*** Opening The data ***
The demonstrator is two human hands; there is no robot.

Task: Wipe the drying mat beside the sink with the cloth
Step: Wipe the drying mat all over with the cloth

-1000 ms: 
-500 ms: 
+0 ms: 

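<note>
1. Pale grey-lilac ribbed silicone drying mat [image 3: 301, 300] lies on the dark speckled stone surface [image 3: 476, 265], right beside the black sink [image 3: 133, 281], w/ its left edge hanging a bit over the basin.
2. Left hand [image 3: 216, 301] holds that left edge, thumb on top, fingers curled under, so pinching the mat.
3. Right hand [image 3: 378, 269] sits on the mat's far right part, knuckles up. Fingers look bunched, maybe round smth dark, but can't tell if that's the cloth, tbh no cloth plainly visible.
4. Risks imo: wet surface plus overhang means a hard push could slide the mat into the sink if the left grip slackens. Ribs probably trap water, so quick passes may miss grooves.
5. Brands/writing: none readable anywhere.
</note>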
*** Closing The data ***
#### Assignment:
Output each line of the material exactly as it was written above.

#### Answer section:
The demonstrator is two human hands; there is no robot.

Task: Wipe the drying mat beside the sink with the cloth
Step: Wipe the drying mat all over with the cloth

-1000 ms: 
-500 ms: 
+0 ms: 

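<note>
1. Pale grey-lilac ribbed silicone drying mat [image 3: 301, 300] lies on the dark speckled stone surface [image 3: 476, 265], right beside the black sink [image 3: 133, 281], w/ its left edge hanging a bit over the basin.
2. Left hand [image 3: 216, 301] holds that left edge, thumb on top, fingers curled under, so pinching the mat.
3. Right hand [image 3: 378, 269] sits on the mat's far right part, knuckles up. Fingers look bunched, maybe round smth dark, but can't tell if that's the cloth, tbh no cloth plainly visible.
4. Risks imo: wet surface plus overhang means a hard push could slide the mat into the sink if the left grip slackens. Ribs probably trap water, so quick passes may miss grooves.
5. Brands/writing: none readable anywhere.
</note>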

For this exercise, nothing more remains to be done.